Simultaneously, the Nigerian government has continued to give the impression that the defeat of the group is imminent. A senior presidential advisor, on September 23, tweeted a message ascribed to the country’s president, Muhammadu Buhari, that: “Boko Haram’s reign of terror in parts of the country will be finally over very soon as the ongoing military onslaught against the terrorist sect will continue relentlessly until total victory is achieved” (Twitter, September 23; Punch [Lagos], September 23). Similar rhetoric has come from the ministry of defence. Colonel Rabe Abubakar, the ministry spokesperson, in response to an apparent audio message released by Boko Haram leader Abubakr Shekau, said that: “Our candid advice to Shekau or his ghost, cohorts or impersonators is to toe the line of their fellow comrades and surrender now as there is no more hiding place for him or his criminal gang to operate freely,” adding that the “era of cheap propaganda is over and in no distance time Nigerians and the whole world will know who is saying the truth” (Premium Times [Abuja], September 22).

On the ground, however, evidence of solid Nigerian gains against Boko Haram are harder to find.
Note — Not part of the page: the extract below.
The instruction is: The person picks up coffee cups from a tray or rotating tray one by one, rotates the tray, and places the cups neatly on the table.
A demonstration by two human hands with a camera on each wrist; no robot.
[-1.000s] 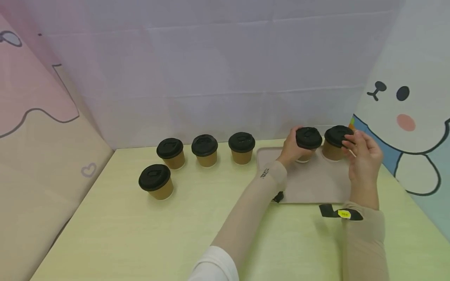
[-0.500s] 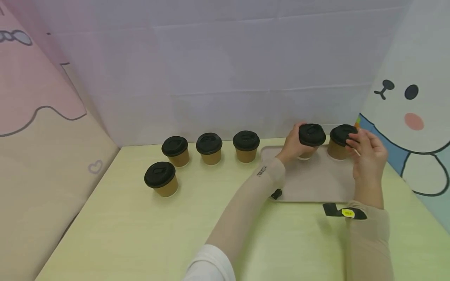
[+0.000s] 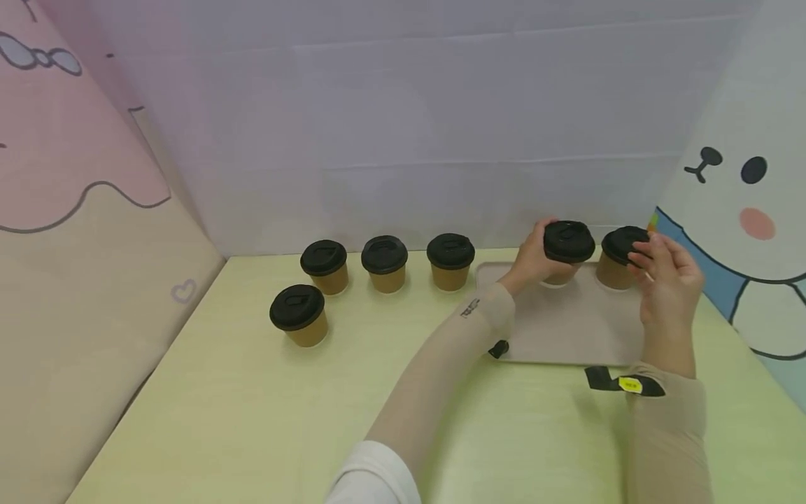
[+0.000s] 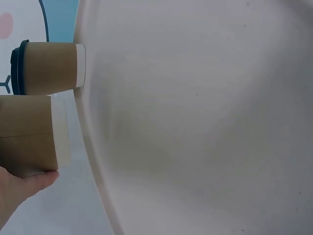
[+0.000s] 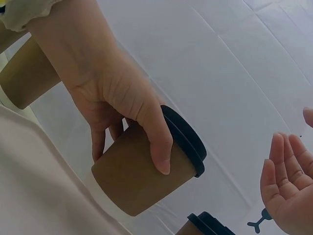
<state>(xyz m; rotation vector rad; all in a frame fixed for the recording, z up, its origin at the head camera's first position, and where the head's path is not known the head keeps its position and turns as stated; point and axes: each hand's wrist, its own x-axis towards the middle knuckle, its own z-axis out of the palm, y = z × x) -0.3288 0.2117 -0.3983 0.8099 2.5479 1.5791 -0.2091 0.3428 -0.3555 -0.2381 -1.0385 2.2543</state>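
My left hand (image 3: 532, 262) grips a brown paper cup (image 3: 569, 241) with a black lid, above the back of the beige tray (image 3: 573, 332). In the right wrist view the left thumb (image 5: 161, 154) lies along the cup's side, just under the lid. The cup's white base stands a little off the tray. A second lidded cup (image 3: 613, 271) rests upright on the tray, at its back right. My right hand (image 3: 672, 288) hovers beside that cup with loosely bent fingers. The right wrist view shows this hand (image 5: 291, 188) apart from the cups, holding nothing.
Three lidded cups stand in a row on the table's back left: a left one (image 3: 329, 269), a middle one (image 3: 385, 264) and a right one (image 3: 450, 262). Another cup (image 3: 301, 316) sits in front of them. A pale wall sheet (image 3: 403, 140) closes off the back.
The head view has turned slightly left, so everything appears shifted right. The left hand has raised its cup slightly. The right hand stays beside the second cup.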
On September 20, the group carried out one of its most significant attacks in months, killing around 85 people in the northeast city of Maiduguri, in Borno State (Vanguard [Lagos], September 21). The attacks mainly targeted a mosque and people watching a football game on television. In further evidence that the group remains strong in Borno State, the government banned the use of cars, public transportation, donkeys and camels in the state over the Eid al-Adha Islamic holiday in order to reduce the potential for militant attacks (BBC, September 24). Moreover, in addition, between July and August, the Nigerian authorities arrested 20 suspected Boko Haram leaders in southern parts of the country, suggesting that the group may be planning to extend its operations to these regions, including the economically critical city of Lagos, which have largely been unaffected by the conflict so far. A Department of State Service (DSS) spokesman said that “the sudden influx of Boko Haram members into Lagos State points to the determination of the sect to extend its nefarious terrorist activities to the state and in fact, other parts of the country” (This Day Live [Lagos], August 31). In a further indication that the government’s offensive is not going entirely as well as advertised, the government has also floated the idea of negotiating with the group, or potentially releasing some prisoners, in return for the release of the schoolgirls who were kidnapped from Chibok in May 2014 (Punch [Lagos], September 16; The Nation [Lagos], September 22).